Flu Spanyol kemudian menghilang bak ditelah bumi pada era 1920-an. Kepercayaan seisi Hindia Belanda terkait ajian empunya kuasa memperbaiki sektor kesehatan pun meningkat. Kepercayaan itu didasarkan fakta bahwa kala itu pergantian Gubernur Jenderal Hindia Belanda sedang terjadi pada 1921.

Kepemimpinan Gubernur Jenderal Johan Paul van Limburg Stirum (1916-1921) digantikan oleh Dirk Fock. Nyatanya, kepemimpinan Dirk Fock tak jauh lebih baik. Ia merasa dirinya membawa beban besar Kerajaan Belanda yang mulai mengharapkan untung dari negeri koloni.

Dirk Fock justru melanggengkan kebijakannya yang terkenal sebagai Politik Penghematan Radikal pada 1922. Politik itu melanggengkan penghematan budget besar-besaran dari sektor yang dianggap penting. Ia kemudian tega menyunat anggaran dari sektor kesehatan.

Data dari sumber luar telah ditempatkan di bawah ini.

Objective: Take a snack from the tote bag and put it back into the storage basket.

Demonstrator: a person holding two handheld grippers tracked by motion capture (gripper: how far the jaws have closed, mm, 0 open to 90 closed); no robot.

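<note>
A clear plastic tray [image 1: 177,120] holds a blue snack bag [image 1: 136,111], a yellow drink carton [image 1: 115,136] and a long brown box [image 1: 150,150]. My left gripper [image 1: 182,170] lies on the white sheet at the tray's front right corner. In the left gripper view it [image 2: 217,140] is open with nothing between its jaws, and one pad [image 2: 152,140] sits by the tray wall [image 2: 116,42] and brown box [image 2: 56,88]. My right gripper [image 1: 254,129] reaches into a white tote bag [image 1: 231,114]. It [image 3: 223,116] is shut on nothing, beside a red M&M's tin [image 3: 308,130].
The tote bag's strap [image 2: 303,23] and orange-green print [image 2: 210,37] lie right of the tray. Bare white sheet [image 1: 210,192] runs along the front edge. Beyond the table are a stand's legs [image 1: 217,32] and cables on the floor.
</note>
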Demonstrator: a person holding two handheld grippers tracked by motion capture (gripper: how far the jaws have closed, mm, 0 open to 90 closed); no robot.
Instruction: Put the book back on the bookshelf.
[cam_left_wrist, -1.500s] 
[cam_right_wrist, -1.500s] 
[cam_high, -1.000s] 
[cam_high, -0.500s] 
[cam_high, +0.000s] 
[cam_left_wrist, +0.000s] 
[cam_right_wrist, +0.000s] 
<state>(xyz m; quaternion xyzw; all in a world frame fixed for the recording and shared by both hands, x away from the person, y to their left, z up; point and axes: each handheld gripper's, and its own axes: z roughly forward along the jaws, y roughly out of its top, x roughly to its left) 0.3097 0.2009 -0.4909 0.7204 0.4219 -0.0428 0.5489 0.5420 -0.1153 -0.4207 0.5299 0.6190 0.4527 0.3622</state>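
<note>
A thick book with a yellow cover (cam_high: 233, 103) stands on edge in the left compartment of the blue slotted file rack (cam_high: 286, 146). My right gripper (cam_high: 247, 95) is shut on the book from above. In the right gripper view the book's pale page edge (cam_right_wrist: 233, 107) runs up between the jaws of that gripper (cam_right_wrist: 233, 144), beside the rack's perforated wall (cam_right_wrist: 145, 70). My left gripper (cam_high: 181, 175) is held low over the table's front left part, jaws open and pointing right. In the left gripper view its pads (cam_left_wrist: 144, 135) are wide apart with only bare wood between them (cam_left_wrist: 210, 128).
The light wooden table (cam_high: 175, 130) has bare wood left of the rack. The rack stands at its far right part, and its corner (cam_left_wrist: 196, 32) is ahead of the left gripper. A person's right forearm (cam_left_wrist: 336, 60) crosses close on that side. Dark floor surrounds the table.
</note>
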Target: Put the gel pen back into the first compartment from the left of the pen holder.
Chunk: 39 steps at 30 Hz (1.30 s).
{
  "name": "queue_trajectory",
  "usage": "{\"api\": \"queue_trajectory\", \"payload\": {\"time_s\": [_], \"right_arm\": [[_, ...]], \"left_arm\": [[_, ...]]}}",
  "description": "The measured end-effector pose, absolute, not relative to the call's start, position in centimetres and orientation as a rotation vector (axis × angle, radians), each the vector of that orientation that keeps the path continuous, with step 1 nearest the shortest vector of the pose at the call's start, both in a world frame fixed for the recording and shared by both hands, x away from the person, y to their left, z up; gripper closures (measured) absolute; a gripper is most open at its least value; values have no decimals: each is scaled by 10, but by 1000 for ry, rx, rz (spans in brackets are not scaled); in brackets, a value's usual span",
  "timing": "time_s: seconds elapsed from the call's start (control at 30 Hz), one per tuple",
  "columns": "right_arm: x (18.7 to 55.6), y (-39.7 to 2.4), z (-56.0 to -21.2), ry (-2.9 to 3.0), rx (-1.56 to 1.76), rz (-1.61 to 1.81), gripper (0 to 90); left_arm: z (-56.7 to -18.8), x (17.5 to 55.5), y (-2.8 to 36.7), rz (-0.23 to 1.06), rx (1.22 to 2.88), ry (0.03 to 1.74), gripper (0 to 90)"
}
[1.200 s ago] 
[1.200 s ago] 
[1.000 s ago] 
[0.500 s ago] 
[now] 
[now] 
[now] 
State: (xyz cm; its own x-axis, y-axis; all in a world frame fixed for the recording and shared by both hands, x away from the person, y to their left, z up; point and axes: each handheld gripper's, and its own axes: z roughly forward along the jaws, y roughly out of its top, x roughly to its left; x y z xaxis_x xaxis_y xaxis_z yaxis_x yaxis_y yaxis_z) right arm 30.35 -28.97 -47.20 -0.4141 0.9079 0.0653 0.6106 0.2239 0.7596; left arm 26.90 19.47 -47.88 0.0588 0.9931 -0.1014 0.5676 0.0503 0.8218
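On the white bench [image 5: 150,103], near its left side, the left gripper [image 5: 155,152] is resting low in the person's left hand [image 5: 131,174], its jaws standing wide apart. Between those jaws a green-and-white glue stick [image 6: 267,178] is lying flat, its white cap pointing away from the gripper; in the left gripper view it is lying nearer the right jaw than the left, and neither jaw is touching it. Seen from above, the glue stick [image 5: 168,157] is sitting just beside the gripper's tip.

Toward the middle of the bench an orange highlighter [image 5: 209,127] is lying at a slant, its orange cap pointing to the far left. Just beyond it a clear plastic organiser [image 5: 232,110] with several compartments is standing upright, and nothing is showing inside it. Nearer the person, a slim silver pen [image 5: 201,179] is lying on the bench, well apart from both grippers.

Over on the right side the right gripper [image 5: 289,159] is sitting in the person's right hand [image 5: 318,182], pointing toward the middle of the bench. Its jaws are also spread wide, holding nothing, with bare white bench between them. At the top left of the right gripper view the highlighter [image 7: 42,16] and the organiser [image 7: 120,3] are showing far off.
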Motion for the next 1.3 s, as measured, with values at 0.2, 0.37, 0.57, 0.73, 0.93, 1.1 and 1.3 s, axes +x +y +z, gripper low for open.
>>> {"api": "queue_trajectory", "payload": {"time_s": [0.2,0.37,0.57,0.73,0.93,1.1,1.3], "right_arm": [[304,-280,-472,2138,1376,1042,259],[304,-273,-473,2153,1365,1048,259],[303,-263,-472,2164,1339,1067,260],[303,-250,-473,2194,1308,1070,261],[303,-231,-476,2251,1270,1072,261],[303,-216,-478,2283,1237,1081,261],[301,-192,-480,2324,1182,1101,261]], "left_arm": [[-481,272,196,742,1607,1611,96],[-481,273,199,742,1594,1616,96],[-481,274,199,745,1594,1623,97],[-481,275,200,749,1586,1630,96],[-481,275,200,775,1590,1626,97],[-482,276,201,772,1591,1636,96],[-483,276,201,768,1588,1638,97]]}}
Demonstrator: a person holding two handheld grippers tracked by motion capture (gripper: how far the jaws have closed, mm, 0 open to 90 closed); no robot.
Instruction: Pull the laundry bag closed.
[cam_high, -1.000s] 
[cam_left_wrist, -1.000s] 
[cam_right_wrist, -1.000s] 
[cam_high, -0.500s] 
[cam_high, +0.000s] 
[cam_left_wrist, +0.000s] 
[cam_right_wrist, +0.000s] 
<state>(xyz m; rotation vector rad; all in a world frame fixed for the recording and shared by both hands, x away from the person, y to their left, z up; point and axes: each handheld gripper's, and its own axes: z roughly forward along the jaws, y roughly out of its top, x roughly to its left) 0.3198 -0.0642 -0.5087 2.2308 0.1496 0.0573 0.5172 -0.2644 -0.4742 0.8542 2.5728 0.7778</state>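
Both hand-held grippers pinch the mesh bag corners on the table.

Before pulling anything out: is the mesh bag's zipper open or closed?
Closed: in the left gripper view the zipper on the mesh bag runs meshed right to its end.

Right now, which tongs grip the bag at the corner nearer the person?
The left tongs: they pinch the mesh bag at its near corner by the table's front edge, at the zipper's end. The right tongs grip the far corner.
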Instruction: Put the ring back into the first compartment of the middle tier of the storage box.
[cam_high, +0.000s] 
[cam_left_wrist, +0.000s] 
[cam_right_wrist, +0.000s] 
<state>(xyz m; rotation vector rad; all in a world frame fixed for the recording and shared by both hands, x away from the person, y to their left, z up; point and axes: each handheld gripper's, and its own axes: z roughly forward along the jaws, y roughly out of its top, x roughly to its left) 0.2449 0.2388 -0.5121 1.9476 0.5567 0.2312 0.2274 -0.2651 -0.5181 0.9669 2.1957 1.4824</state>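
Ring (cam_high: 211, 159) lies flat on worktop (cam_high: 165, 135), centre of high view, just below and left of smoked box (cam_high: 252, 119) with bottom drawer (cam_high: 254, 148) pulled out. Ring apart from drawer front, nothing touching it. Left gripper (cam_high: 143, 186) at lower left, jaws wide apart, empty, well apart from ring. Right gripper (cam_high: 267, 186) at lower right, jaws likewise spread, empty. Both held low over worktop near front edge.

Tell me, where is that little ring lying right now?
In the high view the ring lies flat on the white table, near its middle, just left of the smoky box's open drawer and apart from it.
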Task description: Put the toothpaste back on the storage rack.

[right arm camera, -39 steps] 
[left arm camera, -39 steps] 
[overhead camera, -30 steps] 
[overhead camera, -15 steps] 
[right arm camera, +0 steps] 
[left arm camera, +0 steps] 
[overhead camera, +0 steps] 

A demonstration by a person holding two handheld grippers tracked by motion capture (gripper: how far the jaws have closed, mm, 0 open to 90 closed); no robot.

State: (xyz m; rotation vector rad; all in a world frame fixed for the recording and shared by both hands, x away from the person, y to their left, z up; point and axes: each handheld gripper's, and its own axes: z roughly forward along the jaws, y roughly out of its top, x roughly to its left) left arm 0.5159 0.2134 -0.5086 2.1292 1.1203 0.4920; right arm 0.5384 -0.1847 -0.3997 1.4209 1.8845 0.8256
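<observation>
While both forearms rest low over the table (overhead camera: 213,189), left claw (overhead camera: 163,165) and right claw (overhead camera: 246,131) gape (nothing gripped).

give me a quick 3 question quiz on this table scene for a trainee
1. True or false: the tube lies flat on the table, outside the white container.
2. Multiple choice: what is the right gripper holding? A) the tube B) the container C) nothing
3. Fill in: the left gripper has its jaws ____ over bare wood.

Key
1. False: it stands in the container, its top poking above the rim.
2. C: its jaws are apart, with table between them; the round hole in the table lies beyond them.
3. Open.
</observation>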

Keputusan itu memancing amarah segenap rakyat Hindia Belanda. Kaum bumiputra, terutama. Mereka kemudian harus menanggung beban lebih keras di tengah kerentanan mereka terkena wabah penyakit dan meninggal dunia.

Gubernur Jenderal Dirk Fock dalam agendanya menemui rakyat Hindia Belanda. (Wikimedia Commons)

Amarah itu muncul karena kesenjangan akses kesehatan antara kaum bumiputra dengan orang Eropa saja sudah mengganggu. belum lagi saat dibatasi. Setelahnya, urusan kesehatan tak pernah jadi persoalan serius pemerintah kolonial sepanjang pemerintahannya.

“Bertambahnya jumlah pengangguran dan makin mahalnya harga beras, memberi kemungkinan timbulnya kegelisahan yang sangat di antara rakyat umum. Kegelisahan rakyat itu makin menjadi, setelah Gubernur Jenderal Fock mengumumkan politik penghematan yang radikal untuk membuat Anggaran Belanja Negara menjadi seimbang.”

“Dengan cara radikal Pemerintah Hindia Belanda melakukan penghematan pada budget Pertanian, Pendidikan dan Kesehatan, dan dengan demikian kepentingan rakyat yang paling vital menjadi terpukul. Selain dari pada itu penduduk (Bumiputra) yang sudah merasakan akibat celaka dari pada konjunktur itu diharuskan memikul beban yang lebih berat lagi. Rakyat (Bumiputra) dibebani bermacam-macam jenis pajak yang jauh melampaui kemampuannya untuk membayar,” tulis S. Kutoyo dalam buku Sejarah Kebangkitan Nasional Daerah Jawa Timur (1978).